Seattle's KUNS is a Spanish language channel that I like to watch sometimes. Many of their programs have a splash message at the beginning saying that English subtitles are on CC3. Many years ago this was the case, but it appears to no longer be the case.

There's a telenovela that just began re-airing last night called " Los ricos también lloran" that I'd like to watch with English subtitles. However, when I look at the details of the recorded program, the primary audio track is labeled English but is in Spanish and the only subtitle track I could find was also in Spanish.

I'm willing to watch these with another viewer such as VLC or MX Player, but I'd like to have English subtitles. Is there a simple way to do this? Or will I have to save the Spanish subtitle to a text file and manually translate it? .

2 Likes

You can use ccextractor which should pull both CC1 and CC3 and then you could place it as a sidecar srt.

Currently Channels only pulls out CC1, as CC3 usage is quite rare.

CCExtractor came up with one .srt file but it was empty. I know the program file has at least one closed caption stream in it because I see it on all the players I've played it with, but it's in Spanish.

MediaInfo shows 8 Text streams that are muxed in the Video, the first one is labeled -CC1 and the second one is labeled -CC3, while the others are labeled -1 through -6.

VLC shows 4 subtitle streams, simply labeled Closed captions 1 through Closed captions 4. The only one that displays anything in the player is Closed captions 1 and it is in Spanish.

At this point, I've been unable to extract even the one subtitle track that plays, so maybe this is a no-go.

I tried using ffmpeg from the command line.
First, I ran:
ffmpeg -i input.mp4 -map 0:s:0 output.srt
and I got, "Output file #0 does not contain any stream"
Next, I ran:
ffmpeg -i input.mp4 output.srt
and got the same error.

Are there other methods I should try?

Can you try CCEXTRACTOR much better than ffmpeg ...

CCExtractor's home page | CCExtractor

If you converted to mp4 then the closed caption might have been lost already.

I didn't convert it - just renamed it to a temporary name. Also, it throws me off to work with .mpg filenames that aren't using MPEG-1 or MPEG-2 codecs, as these are AVC.

If ccextractor doesn't show anything then there's nothing there. It is the most comprehensive closed caption implementation out there.

Hmmm - then could it be something that acts like a subtitle but really isn't?
I just opened the aforementioned input.mp4 in VLC and played it. Then when I opened the Subtitle menu and selected Sub Track -> Closed captions 1 the subtitles appeared and when I selected Subtitle->Sub Track -> Disable they disappeared.

Check ffmpeg -i <file.ts> to see if the output shows "Closed Captions" in the video track.
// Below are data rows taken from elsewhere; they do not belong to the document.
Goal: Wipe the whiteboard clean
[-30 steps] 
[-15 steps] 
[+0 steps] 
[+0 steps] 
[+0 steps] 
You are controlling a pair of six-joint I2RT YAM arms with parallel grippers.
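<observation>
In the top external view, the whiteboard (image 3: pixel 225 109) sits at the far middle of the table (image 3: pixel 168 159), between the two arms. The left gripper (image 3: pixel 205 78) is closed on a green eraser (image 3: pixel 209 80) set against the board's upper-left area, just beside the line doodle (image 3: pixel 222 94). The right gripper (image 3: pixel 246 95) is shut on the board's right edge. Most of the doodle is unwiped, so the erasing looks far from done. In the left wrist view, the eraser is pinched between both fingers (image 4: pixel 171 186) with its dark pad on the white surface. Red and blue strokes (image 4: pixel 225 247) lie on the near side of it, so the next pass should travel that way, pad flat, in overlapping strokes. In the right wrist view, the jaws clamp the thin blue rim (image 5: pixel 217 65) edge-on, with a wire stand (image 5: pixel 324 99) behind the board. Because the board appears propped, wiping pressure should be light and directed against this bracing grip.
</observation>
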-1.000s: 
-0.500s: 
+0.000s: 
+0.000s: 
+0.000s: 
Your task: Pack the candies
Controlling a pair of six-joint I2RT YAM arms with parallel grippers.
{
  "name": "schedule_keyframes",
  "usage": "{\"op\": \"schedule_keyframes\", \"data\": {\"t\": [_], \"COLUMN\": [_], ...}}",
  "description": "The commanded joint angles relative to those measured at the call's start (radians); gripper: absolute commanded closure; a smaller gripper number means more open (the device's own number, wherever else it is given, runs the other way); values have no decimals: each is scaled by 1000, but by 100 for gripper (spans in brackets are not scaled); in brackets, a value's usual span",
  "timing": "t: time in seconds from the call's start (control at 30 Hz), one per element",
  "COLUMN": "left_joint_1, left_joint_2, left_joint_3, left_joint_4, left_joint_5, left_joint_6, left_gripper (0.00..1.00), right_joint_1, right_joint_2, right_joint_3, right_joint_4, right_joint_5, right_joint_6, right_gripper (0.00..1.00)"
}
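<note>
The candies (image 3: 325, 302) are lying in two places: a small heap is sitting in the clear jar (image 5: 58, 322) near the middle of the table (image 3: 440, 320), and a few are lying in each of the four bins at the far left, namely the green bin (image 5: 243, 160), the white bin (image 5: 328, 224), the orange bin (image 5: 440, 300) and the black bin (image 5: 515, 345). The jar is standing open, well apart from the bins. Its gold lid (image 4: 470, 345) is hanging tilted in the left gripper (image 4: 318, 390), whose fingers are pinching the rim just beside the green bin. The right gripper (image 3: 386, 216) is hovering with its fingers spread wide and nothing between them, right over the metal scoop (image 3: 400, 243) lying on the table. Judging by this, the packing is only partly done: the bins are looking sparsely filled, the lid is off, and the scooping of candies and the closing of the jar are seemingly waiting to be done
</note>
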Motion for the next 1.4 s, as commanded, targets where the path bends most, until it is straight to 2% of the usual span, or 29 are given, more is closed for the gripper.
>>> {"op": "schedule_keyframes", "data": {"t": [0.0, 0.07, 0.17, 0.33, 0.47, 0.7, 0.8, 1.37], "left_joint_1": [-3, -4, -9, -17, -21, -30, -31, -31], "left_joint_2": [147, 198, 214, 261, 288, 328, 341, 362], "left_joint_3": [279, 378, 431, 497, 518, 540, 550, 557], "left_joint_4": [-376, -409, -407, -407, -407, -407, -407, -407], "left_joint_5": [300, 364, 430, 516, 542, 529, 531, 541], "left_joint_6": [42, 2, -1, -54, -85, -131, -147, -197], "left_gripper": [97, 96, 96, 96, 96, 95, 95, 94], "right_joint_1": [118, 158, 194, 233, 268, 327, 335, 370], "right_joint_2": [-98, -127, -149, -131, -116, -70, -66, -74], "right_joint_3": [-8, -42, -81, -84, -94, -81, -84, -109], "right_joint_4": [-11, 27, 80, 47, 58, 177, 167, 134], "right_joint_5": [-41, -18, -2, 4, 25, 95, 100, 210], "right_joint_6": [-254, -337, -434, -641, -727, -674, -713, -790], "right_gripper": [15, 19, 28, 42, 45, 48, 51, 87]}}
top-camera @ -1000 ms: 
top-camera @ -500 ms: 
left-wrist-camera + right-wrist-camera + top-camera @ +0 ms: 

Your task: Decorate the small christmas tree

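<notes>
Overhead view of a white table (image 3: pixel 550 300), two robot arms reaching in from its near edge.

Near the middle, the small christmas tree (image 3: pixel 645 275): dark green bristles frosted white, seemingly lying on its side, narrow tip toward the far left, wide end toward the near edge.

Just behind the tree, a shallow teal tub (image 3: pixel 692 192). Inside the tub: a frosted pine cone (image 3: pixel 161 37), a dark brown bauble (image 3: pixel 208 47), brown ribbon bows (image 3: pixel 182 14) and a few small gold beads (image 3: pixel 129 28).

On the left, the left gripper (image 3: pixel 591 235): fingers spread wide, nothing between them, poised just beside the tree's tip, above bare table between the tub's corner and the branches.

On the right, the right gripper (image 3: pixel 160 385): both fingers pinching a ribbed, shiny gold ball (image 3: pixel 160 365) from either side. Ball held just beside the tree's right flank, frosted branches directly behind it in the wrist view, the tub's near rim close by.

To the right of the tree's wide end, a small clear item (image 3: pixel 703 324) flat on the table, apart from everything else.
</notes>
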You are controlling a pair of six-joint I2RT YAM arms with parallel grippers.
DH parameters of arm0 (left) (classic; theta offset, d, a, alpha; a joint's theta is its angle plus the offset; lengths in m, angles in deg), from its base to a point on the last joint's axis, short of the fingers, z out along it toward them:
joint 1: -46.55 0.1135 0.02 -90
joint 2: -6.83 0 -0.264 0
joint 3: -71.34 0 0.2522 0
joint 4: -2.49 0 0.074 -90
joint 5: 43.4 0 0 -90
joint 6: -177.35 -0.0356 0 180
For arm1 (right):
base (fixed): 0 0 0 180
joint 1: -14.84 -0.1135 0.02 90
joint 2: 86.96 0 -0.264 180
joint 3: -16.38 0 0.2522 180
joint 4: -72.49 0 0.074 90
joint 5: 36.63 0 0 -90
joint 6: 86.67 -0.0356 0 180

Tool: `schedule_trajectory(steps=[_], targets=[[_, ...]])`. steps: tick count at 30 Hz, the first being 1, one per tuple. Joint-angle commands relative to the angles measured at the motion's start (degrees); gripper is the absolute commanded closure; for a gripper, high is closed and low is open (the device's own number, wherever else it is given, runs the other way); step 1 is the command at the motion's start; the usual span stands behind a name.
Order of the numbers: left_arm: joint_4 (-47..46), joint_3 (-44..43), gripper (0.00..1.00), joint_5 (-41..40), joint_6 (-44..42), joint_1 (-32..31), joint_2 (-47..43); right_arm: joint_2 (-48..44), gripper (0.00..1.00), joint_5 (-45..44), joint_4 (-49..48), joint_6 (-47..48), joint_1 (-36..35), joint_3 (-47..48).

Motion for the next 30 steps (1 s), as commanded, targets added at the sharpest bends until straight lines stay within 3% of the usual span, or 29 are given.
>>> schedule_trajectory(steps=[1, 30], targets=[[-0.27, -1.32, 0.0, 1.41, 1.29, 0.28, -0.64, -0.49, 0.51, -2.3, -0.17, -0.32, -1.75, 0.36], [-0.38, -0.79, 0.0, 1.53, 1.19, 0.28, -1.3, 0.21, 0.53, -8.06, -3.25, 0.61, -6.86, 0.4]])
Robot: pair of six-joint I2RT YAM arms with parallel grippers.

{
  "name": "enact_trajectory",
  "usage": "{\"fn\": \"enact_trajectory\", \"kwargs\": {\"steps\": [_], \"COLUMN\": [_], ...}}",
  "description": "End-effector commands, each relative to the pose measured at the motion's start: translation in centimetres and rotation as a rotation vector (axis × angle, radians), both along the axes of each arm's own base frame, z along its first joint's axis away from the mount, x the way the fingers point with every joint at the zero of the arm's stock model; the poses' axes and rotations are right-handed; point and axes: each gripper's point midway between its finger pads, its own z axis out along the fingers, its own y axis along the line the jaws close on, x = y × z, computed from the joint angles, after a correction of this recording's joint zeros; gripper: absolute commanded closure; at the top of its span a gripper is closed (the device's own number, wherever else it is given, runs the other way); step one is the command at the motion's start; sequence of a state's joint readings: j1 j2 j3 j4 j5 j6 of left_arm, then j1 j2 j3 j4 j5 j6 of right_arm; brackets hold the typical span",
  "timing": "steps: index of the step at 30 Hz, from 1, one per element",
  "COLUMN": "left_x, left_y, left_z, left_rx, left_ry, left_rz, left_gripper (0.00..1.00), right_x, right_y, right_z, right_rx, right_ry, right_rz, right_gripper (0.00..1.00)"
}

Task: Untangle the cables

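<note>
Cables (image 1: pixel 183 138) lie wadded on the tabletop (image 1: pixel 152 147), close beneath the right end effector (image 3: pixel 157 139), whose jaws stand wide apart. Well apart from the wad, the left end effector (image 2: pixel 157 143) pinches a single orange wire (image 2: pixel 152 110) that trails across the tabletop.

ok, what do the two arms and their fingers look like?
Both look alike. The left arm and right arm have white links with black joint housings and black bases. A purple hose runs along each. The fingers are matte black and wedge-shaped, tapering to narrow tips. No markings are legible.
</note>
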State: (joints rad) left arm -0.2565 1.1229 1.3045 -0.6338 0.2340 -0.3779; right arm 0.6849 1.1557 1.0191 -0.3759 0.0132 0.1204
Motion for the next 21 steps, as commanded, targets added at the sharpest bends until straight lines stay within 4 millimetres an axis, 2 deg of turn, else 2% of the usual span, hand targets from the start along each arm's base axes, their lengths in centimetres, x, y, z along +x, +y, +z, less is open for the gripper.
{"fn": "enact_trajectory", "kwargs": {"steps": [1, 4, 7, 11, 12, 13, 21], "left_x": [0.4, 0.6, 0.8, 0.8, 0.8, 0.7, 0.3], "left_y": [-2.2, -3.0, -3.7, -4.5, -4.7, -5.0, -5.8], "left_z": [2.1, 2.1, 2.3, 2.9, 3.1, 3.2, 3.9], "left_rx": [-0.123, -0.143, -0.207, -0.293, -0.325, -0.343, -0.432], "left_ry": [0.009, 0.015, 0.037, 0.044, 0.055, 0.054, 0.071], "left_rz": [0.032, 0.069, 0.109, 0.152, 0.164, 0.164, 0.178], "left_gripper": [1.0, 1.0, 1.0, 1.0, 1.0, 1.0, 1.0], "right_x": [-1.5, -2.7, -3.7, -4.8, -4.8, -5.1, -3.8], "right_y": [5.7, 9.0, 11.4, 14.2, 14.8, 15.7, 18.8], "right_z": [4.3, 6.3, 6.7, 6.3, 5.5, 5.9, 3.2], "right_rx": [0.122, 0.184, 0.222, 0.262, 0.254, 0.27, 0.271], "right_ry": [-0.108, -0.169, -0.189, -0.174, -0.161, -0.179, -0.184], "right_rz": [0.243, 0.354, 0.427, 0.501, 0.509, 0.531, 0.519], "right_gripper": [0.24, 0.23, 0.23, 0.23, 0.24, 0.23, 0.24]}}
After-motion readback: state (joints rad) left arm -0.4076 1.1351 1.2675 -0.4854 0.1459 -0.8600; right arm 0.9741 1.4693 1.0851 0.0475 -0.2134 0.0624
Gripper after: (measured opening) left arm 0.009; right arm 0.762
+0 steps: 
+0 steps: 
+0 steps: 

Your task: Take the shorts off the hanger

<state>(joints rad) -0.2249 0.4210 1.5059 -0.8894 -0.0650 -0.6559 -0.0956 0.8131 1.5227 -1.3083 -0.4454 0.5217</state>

To extract CC with ffmpeg, you have to use a different syntax. See Can ffmpeg extract closed caption data - Stack Overflow

What does MediaInfo show for the recorded file?
Using the Text view it should show any closed captions like this

Text #1
ID                                       : 2060 (0x80C)-CC1
Menu ID                                  : 5 (0x5)
Format                                   : EIA-608
Muxing mode                              : SCTE 128 / DTVCC Transport
Muxing mode, more info                   : Muxed in Video #1
Duration                                 : 59 min 59 s
Bit rate mode                            : Constant
Stream size                              : 0.00 Byte (0%)
Language                                 : English
CaptionServiceName                       : CC1

Text #2
ID                                       : 2060 (0x80C)-CC3
Menu ID                                  : 5 (0x5)
Format                                   : EIA-608
Muxing mode                              : SCTE 128 / DTVCC Transport
Muxing mode, more info                   : Muxed in Video #1
Duration                                 : 59 min 59 s
Bit rate mode                            : Constant
Stream size                              : 0.00 Byte (0%)
CaptionServiceName                       : CC3

Text #3
ID                                       : 2060 (0x80C)-1
Menu ID                                  : 5 (0x5)
Format                                   : EIA-708
Muxing mode                              : SCTE 128 / DTVCC Transport
Muxing mode, more info                   : Muxed in Video #1
Duration                                 : 59 min 59 s
Bit rate mode                            : Constant
Stream size                              : 0.00 Byte (0%)
Language                                 : English

Text #4
ID                                       : 2060 (0x80C)-2
Menu ID                                  : 5 (0x5)
Format                                   : EIA-708
Muxing mode                              : SCTE 128 / DTVCC Transport
Muxing mode, more info                   : Muxed in Video #1
Duration                                 : 59 min 59 s
Bit rate mode                            : Constant
Stream size                              : 0.00 Byte (0%)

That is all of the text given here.